**Task details:**
Your copy should match the entries exactly, with no images carried over.
━━━━━━━━━━━━━━━━
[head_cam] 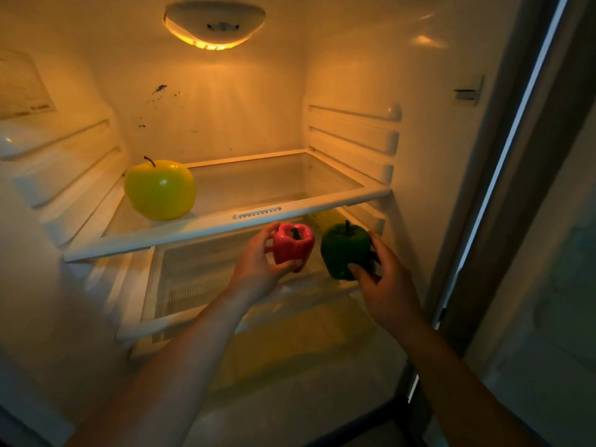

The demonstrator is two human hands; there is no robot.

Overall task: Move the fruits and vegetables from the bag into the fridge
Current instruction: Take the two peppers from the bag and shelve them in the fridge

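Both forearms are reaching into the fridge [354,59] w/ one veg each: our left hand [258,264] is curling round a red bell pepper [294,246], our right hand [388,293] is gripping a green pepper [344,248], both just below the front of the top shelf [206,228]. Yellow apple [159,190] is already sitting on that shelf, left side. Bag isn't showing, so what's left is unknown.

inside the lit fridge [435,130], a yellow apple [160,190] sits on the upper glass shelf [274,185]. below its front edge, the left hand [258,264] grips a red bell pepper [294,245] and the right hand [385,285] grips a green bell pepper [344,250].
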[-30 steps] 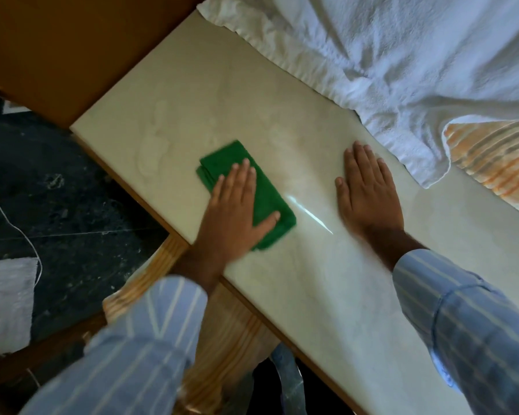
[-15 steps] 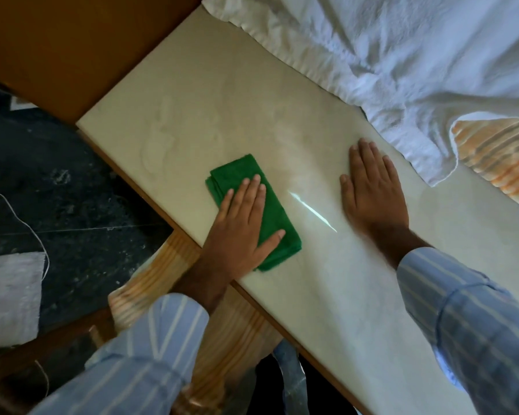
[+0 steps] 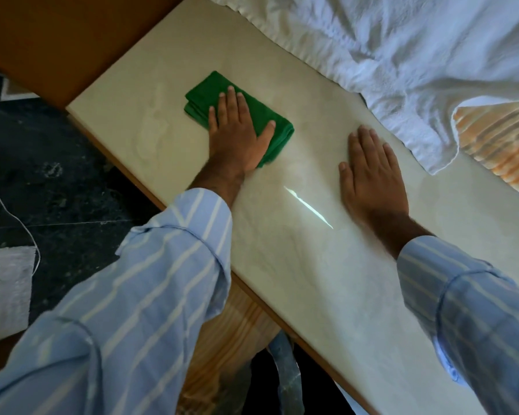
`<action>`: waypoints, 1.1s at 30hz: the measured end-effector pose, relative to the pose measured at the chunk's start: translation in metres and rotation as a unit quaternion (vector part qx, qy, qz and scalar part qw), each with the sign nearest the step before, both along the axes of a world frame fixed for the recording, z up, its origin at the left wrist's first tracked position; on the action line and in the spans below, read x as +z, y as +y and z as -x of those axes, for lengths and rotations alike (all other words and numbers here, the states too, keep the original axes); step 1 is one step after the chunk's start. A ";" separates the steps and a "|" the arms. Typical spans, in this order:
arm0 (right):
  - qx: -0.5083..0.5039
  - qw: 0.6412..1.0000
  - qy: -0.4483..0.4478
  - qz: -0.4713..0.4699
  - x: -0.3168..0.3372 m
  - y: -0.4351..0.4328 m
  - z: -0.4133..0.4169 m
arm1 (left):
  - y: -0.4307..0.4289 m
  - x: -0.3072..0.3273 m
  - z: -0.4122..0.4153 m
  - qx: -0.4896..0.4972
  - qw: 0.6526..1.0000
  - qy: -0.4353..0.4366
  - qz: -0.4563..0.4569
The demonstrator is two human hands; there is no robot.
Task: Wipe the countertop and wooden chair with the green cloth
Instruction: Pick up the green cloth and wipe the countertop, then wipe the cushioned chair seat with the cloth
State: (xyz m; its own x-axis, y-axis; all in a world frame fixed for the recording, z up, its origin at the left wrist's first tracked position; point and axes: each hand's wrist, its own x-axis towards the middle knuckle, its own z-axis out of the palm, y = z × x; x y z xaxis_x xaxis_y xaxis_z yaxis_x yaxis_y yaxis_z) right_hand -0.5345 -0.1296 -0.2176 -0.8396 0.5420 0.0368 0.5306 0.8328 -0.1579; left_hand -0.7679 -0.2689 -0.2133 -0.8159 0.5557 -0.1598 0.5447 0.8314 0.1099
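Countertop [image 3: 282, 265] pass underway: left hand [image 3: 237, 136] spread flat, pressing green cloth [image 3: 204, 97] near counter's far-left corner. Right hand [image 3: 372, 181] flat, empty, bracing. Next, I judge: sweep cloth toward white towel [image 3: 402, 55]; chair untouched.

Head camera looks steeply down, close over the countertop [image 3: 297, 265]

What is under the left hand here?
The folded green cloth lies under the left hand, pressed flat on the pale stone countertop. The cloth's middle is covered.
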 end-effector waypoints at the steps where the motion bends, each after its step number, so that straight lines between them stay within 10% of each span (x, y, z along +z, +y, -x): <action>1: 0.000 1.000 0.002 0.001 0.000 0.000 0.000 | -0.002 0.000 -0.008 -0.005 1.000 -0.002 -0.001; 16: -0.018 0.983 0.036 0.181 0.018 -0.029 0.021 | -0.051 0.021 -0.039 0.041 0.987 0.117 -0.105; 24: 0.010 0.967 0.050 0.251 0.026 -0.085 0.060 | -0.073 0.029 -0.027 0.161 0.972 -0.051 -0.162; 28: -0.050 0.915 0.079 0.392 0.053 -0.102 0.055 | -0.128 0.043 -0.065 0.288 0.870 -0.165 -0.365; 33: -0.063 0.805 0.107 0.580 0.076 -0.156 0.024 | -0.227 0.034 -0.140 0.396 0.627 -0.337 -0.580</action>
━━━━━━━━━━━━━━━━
**Task output:**
[head_cam] 

The demonstrator is two human hands; there is no robot.

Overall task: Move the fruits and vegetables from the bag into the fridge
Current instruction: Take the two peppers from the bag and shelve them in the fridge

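Both forearms are reaching into the fridge [354,59] w/ one veg each: our left hand [258,264] is curling round a red bell pepper [294,246], our right hand [388,293] is gripping a green pepper [344,248], both just below the front of the top shelf [206,228]. Yellow apple [159,190] is already sitting on that shelf, left side. Bag isn't showing, so what's left is unknown.

inside the lit fridge [435,130], a yellow apple [160,190] sits on the upper glass shelf [274,185]. below its front edge, the left hand [258,264] grips a red bell pepper [294,245] and the right hand [385,285] grips a green bell pepper [344,250].
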[-30 steps] 
[-15 steps] 
[+0 steps] 
`<action>`: waypoints, 1.1s at 30hz: the measured end-effector pose, relative to the pose measured at the chunk's start: translation in metres and rotation as a unit quaternion (vector part qx, qy, qz and scalar part qw), each with the sign nearest the step before, both along the axes of a world frame fixed for the recording, z up, its origin at the left wrist's first tracked position; on the action line and in the spans below, read x as +z, y as +y and z as -x of those axes, for lengths and rotations alike (all other words and numbers here, the states too, keep the original axes); step 1 is one step after the chunk's start. A ";" separates the steps and a "|" the arms. Typical spans, in this order:
arm0 (right):
  - qx: -0.5083..0.5039
  - qw: 0.6412..1.0000
  - qy: -0.4483..0.4478
  - qz: -0.4713..0.4699
  - x: -0.3168..0.3372 m
  - y: -0.4351..0.4328 m
  - z: -0.4133..0.4169 m
arm1 (left):
  - y: -0.4307..0.4289 m
  - x: -0.3072..0.3273 m
  - z: -0.4122..0.4153 m
  - qx: -0.4896..0.4972
  - qw: 0.6526..1.0000
  - qy: -0.4353..0.4366
  - qz: -0.4563..0.4569
The demonstrator is two human hands; there is no robot.
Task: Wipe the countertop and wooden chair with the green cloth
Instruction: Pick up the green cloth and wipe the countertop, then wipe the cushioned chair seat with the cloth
State: (xyz m; its own x-axis, y-axis; all in a world frame fixed for the recording, z up, its origin at the left wrist's first tracked position; point and axes: each hand's wrist, its own x-axis towards the middle knuckle, its own z-axis out of the palm, y = z × x; x y z xaxis_x xaxis_y xaxis_z yaxis_x yaxis_y yaxis_z) right_hand -0.5345 -0.1296 -0.2176 -0.8396 0.5420 0.0368 0.5306 0.8328 -0.1579; left_hand -0.7679 -0.2689 -0.2133 -0.8159 0.5557 -0.1598 0.5447 0.8314 0.1099
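Countertop [image 3: 282, 265] pass underway: left hand [image 3: 237, 136] spread flat, pressing green cloth [image 3: 204, 97] near counter's far-left corner. Right hand [image 3: 372, 181] flat, empty, bracing. Next, I judge: sweep cloth toward white towel [image 3: 402, 55]; chair untouched.

Head camera looks steeply down, close over the countertop [image 3: 297, 265]

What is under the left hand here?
The folded green cloth lies under the left hand, pressed flat on the pale stone countertop. The cloth's middle is covered.
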 end-effector waypoints at the steps where the motion bends, each after its step number, so that straight lines between them stay within 10% of each span (x, y, z along +z, +y, -x): <action>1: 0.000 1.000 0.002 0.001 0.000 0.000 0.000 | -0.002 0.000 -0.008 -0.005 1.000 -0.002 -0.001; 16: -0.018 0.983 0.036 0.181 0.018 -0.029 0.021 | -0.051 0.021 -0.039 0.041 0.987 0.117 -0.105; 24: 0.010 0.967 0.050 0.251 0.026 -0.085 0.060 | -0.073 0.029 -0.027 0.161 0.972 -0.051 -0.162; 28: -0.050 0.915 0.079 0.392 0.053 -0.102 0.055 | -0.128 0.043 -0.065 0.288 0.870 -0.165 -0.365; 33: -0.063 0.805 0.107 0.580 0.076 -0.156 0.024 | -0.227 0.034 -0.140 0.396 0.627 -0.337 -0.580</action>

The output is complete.